Review of the provider's Quality Assessment and Performance Improvement Plan (APIC) dated March 2016 revealed:
*The APIC chairperson was responsible for collecting, and organizing data, and quality reports from each department and service.
*"The APIC applied to all departments, services, practitioners, and staff involved in the delivery of care."
*Each department and service would report to the APIC committee according to their assigned schedule.
*When appropriate action should have been taken for indicators to maintain a level that met or exceeded the targeted goal, assigned a more stringent threshold, or removed from monitoring.
*Compliance with the APIC plan should have been monitored and reported to administration. Any noncompliance should have been addressed by administration as appropriate.

Based on interview, policy review, and activity consultation report review, the provider failed to ensure a planned program of activities for all Swing Bed patients.
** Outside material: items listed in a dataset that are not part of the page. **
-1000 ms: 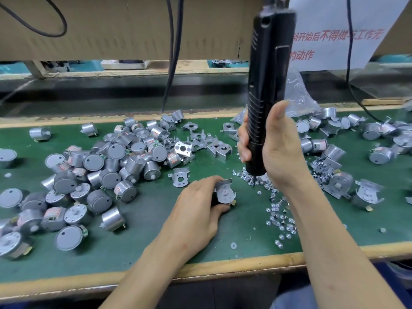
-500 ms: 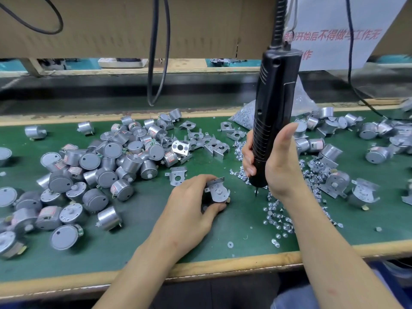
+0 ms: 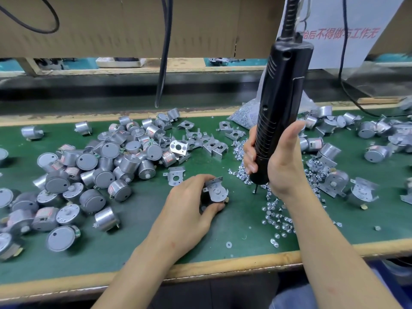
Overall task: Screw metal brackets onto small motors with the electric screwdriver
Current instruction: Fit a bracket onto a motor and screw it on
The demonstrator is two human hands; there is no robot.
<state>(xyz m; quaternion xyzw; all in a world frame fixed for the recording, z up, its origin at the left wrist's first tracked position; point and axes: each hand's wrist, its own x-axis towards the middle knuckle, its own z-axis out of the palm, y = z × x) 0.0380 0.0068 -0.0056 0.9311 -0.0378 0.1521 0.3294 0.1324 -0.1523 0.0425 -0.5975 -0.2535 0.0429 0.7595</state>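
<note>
This is a factory assembly bench: a long worktop [image 3: 138,246] covered in green matting with a worn wooden edge, heaped with dozens of identical small motors [image 3: 107,161], loose metal brackets [image 3: 211,146] and a scatter of screws [image 3: 274,217] near a clear bag [image 3: 245,114] of more. A black electric screwdriver [image 3: 281,103] has a ribbed lead running up out of sight, a cable [image 3: 165,52] dangles over a dark strip [image 3: 89,94] behind the bench, and cardboard [image 3: 111,25] and a printed notice [image 3: 341,34] in red Chinese characters hang along the far side
</note>
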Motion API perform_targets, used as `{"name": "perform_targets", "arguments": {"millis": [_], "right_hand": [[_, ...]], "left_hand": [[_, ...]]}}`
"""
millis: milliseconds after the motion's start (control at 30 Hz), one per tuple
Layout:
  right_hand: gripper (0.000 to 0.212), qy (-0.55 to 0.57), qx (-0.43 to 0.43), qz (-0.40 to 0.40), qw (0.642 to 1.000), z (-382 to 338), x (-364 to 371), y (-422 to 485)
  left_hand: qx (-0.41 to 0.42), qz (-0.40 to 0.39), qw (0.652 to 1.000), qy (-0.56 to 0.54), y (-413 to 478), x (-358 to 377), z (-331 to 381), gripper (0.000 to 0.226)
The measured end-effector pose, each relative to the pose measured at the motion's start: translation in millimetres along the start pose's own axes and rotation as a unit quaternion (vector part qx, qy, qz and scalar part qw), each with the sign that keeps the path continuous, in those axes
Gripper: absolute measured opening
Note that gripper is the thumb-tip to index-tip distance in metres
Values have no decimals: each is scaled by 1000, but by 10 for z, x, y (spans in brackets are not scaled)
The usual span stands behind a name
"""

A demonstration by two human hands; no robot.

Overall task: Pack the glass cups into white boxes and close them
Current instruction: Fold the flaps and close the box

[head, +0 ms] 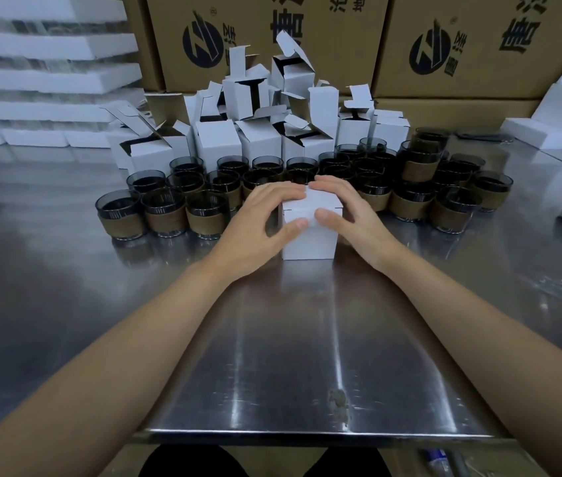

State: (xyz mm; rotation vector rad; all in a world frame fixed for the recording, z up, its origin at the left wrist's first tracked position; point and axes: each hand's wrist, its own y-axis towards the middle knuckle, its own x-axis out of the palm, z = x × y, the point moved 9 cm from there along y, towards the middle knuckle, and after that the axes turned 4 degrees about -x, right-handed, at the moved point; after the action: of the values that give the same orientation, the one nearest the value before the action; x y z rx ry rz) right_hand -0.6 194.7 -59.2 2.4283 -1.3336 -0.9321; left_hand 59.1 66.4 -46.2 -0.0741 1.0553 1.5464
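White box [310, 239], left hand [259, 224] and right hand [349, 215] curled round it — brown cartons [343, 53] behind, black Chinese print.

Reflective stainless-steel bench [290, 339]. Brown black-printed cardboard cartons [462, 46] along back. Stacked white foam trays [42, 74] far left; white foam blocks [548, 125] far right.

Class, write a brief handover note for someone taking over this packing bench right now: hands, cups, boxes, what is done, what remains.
Left hand holds the white box from its left, fingers over the top, thumb on the front.
Right hand: same grip from the right.
The box stands upright on the steel table, top flap down.
Done: this box looks closed; contents hidden.
Left: many glass cups stand unpacked behind it; open boxes piled behind them.
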Motion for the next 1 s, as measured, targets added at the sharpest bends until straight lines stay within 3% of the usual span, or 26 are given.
{"name": "perform_targets", "arguments": {"millis": [300,600,733,933,1000], "right_hand": [[18,-39,-101,113,988,-266,-112,-17],[24,-76,-98,57,991,-219,-95,-25],[22,-31,-59,38,997,-185,4,43],[11,-29,-46,52,997,-184,-34,8],[10,-41,-37,41,998,-144,-94,-31]], "left_hand": [[-4,82,997,4,16,-86,79,33],[-32,42,999,-12,19,-84,63,22],[-78,10,995,-53,32,9,38,17],[-106,57,990,-72,-25,-15,-68,17],[-114,44,989,-78,-47,-10,-132,27]]}}
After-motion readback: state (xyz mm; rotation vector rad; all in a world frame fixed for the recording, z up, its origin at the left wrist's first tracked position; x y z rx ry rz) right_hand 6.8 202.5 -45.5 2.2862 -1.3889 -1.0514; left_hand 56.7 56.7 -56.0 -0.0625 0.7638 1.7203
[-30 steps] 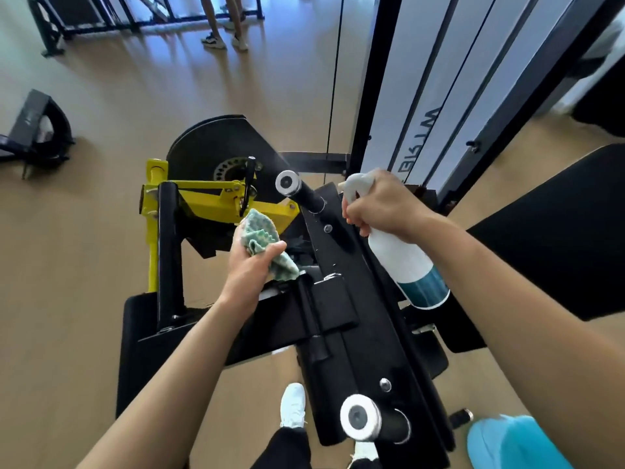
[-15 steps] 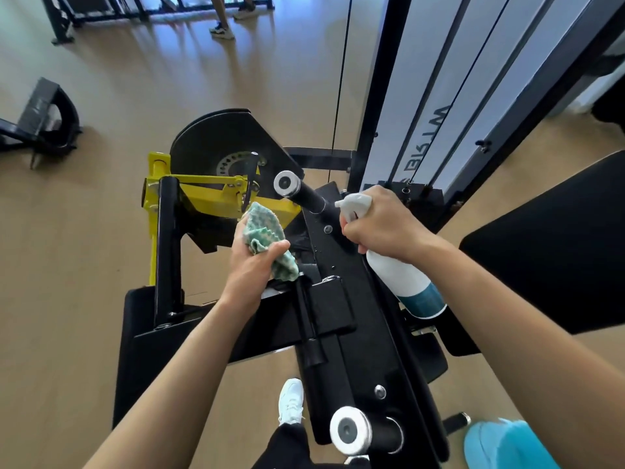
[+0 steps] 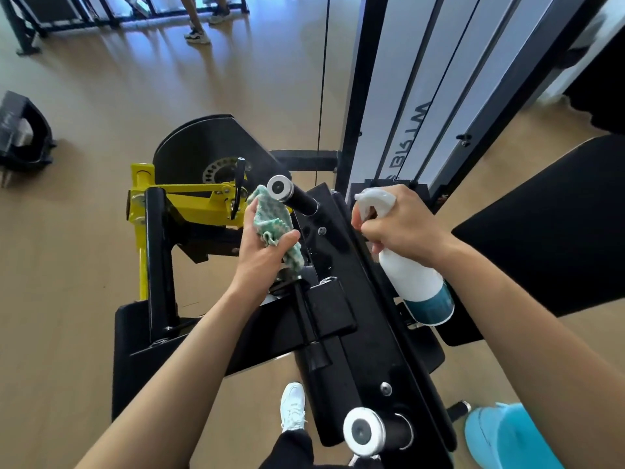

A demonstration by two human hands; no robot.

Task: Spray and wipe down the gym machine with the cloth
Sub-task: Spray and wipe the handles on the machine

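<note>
Green-and-white cloth point(image 3: 275, 225) sits bunched in the left hand point(image 3: 260, 258), thumb and fingers curled round it. It is held just beside the silver-capped bar point(image 3: 280, 188) at the far end of the gym machine point(image 3: 365, 333), between that bar and the yellow frame point(image 3: 189, 201). The right hand point(image 3: 406, 225) grips the neck of the white spray bottle point(image 3: 409, 279) with a finger wrapped over the trigger, the nozzle pointing left across the machine's long black arm. This looks like the spraying step, with the wipe not yet begun, since the cloth hangs close to the metal but does not plainly press on it. The next move probably calls for a squeeze aimed at the bar and the arm below it. The left hand would then bring the cloth down flat and drag it along the wetted part, working round the bolts and the small bracket. Whether any mist is in the air is hard to make out; a faint haze near the black disc may only be glare. The trigger itself is mostly hidden under the fingers, and the bottle's teal base partly covers the machine behind it. A white shoe point(image 3: 292, 406) shows on the floor below, and a blue object point(image 3: 500, 438) is cut off at the lower right corner — what it is cannot be told.
</note>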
Findings include:

1. Interview on 6/13/16 at 4:30 p.m. with the chief nursing officer/activity designee revealed:
*She was the activity designee.
*She completed all the activity assessments.
*They had an activity consultant who consulted quarterly but was also their social work consultant.
*They did not have an activity calendar with scheduled activities.
*The nursing staff offered them informal activities at different times of the day if the patient wanted to do an activity.
*There were activity supplies in the patient lounge area.
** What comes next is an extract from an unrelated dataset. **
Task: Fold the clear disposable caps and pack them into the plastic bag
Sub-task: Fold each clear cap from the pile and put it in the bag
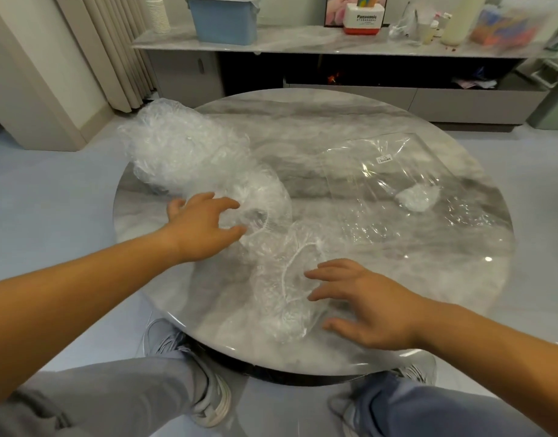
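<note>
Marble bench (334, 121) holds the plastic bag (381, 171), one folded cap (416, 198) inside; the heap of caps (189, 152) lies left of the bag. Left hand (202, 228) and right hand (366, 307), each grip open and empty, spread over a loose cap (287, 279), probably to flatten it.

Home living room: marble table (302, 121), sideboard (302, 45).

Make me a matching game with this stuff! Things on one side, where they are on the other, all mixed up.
1 heap of caps
2 plastic bag
3 blue box
4 right hand

a on the shelf
b flat on the right of the table
c piled on the left of the table
d fingers spread, by the near cap

Pairs: 1-c, 2-b, 3-a, 4-d
</note>
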Action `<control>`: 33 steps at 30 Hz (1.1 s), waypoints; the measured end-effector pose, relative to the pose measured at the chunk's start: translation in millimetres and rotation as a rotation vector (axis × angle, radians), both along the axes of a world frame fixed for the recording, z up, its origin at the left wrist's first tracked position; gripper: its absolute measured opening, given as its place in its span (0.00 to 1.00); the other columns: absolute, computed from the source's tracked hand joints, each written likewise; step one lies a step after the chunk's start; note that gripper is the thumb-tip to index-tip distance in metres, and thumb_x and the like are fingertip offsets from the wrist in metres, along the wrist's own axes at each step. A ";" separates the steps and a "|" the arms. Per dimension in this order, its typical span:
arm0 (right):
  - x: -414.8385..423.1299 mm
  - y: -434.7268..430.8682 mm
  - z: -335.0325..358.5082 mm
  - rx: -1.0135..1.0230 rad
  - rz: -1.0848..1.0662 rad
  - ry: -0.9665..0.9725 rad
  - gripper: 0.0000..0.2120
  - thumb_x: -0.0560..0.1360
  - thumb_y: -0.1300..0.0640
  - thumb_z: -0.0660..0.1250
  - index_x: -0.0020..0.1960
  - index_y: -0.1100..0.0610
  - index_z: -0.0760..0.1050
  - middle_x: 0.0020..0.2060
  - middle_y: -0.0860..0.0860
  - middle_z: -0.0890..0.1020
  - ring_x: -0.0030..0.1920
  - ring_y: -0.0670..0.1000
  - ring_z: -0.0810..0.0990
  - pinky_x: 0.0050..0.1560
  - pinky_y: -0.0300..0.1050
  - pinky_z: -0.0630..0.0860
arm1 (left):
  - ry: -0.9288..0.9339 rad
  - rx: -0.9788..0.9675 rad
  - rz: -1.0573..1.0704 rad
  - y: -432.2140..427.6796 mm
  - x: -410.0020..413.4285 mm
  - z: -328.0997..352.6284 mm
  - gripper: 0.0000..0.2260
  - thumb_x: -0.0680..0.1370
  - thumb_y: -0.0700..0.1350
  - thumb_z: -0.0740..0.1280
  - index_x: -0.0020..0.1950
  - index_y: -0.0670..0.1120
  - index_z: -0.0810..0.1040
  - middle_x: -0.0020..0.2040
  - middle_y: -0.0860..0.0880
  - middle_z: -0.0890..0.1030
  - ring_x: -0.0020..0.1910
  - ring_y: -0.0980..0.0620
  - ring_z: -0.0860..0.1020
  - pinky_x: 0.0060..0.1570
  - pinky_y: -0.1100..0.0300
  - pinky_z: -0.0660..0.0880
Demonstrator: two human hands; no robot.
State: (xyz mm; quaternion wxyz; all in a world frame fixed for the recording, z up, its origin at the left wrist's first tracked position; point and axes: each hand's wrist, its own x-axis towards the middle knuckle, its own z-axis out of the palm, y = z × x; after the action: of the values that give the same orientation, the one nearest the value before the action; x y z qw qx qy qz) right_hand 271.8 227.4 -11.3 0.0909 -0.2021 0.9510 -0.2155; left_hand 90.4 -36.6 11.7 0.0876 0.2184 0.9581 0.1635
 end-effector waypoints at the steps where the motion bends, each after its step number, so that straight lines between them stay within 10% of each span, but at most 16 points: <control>1: -0.9 -0.8 -1.8 0.006 0.000 -0.005 0.21 0.77 0.43 0.68 0.69 0.47 0.76 0.75 0.43 0.69 0.76 0.44 0.60 0.74 0.39 0.60 | -0.166 0.262 0.114 0.3 -2.6 3.4 0.19 0.80 0.57 0.67 0.71 0.55 0.74 0.69 0.56 0.75 0.75 0.51 0.67 0.73 0.50 0.59; 4: -3.9 -0.4 -2.3 -0.007 -0.033 0.014 0.18 0.77 0.45 0.68 0.64 0.50 0.80 0.65 0.45 0.79 0.69 0.46 0.71 0.69 0.44 0.70 | -0.336 1.092 0.475 3.1 -13.8 20.3 0.10 0.77 0.45 0.72 0.58 0.48 0.82 0.58 0.53 0.83 0.65 0.53 0.77 0.56 0.64 0.70; 6: -4.7 3.0 -0.5 -0.005 -0.075 0.043 0.17 0.77 0.45 0.67 0.63 0.48 0.79 0.59 0.43 0.79 0.64 0.44 0.73 0.64 0.44 0.73 | -0.233 1.205 0.592 1.2 -23.3 28.8 0.04 0.78 0.45 0.69 0.52 0.49 0.81 0.56 0.53 0.85 0.61 0.57 0.78 0.50 0.68 0.69; 10: -9.4 6.2 0.8 -0.056 -0.165 0.089 0.15 0.78 0.46 0.70 0.63 0.45 0.78 0.59 0.39 0.77 0.56 0.40 0.74 0.57 0.38 0.74 | 0.084 0.754 0.372 -1.5 -14.2 22.7 0.07 0.75 0.55 0.69 0.46 0.54 0.84 0.48 0.59 0.85 0.50 0.60 0.80 0.61 0.57 0.74; 17: -21.0 -1.5 0.0 -0.023 -0.111 -0.102 0.18 0.77 0.46 0.72 0.65 0.46 0.79 0.57 0.38 0.78 0.46 0.41 0.78 0.51 0.35 0.75 | -0.177 0.037 -0.771 31.0 60.8 -10.5 0.22 0.79 0.66 0.61 0.63 0.55 0.80 0.61 0.59 0.79 0.61 0.62 0.75 0.64 0.57 0.73; 25: -10.2 27.2 23.0 0.020 -0.161 -0.072 0.04 0.75 0.47 0.73 0.49 0.43 0.80 0.47 0.40 0.76 0.47 0.41 0.78 0.50 0.39 0.76 | -0.139 -0.076 -0.745 3.3 51.1 -23.3 0.40 0.68 0.72 0.70 0.74 0.55 0.63 0.78 0.58 0.59 0.74 0.59 0.62 0.71 0.60 0.67; 33: 4.3 23.4 26.1 0.297 -0.097 -0.017 0.10 0.76 0.39 0.69 0.49 0.42 0.72 0.49 0.39 0.72 0.46 0.43 0.74 0.44 0.37 0.71 | 0.101 0.051 -0.800 0.0 59.7 -32.7 0.16 0.75 0.59 0.65 0.59 0.56 0.79 0.59 0.55 0.74 0.52 0.55 0.76 0.47 0.61 0.75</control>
State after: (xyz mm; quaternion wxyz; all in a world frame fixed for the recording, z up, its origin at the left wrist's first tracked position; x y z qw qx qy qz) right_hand 276.0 250.8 14.8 0.1172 -0.1387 0.9803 -0.0780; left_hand 150.1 -36.6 -21.0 0.0915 0.5839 0.7962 0.1294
Review of the activity consultant quarterly consultation reports revealed:
*She had provided consultation during the past year on 7/22/15, 10/29/15, and 4/19/16.
*During the 4/19/16 consultation she reviewed the activities that had been documented in swing bed patients medical records as patients had participated in them. They included:
-Phone.
-Fix hair.
-Visits.
-TV.
-Reading.
-Puzzles.
-Crafts and games.
-Music.
-Word find.
-Watching church (on TV).
*Other consultation reports had not addressed specific activity participation.
*There was no evidence of discussion of planned activity programming with patients.
*There was no evidence she had met with any patients to assess their satisfaction with activities.
*The reports did not demonstrate if her review was an electronic medical record review, or if she was present in the facility.
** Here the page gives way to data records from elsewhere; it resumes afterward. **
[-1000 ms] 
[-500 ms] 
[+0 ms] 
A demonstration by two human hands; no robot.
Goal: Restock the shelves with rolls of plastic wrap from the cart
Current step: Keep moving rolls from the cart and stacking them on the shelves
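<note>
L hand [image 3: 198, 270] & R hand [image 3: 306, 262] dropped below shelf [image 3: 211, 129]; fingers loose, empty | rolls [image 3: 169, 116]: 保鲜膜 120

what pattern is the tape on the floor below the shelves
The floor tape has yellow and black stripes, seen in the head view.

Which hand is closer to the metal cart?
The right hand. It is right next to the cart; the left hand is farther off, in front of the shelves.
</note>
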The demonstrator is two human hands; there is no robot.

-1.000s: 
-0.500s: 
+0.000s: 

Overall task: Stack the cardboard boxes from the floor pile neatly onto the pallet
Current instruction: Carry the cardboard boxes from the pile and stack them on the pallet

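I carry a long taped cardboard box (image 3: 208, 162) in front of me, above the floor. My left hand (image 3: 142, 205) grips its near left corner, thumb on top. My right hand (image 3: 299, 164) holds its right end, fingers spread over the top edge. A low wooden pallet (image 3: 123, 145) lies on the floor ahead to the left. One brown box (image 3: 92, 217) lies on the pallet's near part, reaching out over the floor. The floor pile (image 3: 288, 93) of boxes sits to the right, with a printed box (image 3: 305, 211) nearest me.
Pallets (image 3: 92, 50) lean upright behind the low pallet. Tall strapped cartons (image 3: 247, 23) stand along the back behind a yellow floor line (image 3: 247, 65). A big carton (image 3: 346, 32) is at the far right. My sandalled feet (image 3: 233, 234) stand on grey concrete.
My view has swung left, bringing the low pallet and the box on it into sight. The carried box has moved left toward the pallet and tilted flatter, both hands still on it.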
Review of the provider's April 1985 Activities Program policy revealed:
*"The Activities program is to assist in meeting the mental, social, spiritual, cultural, creative and recreational needs of the patient.
*The activity program should be part of the total care plan, which helps maintain and expand the patient's level of functioning. Each activity program is based on the patient's interests and needs. The program needs to maintain the patient's dignity, independence and contributes to the therapeutic environment in the swing bed care facility.
*The Occupational Therapist (OT) will review and cosign all activities for swing bed patients."

Interview on 6/15/16 at 11:20 a.m. with registered nurse C revealed the OT did not have any oversight of the activity program.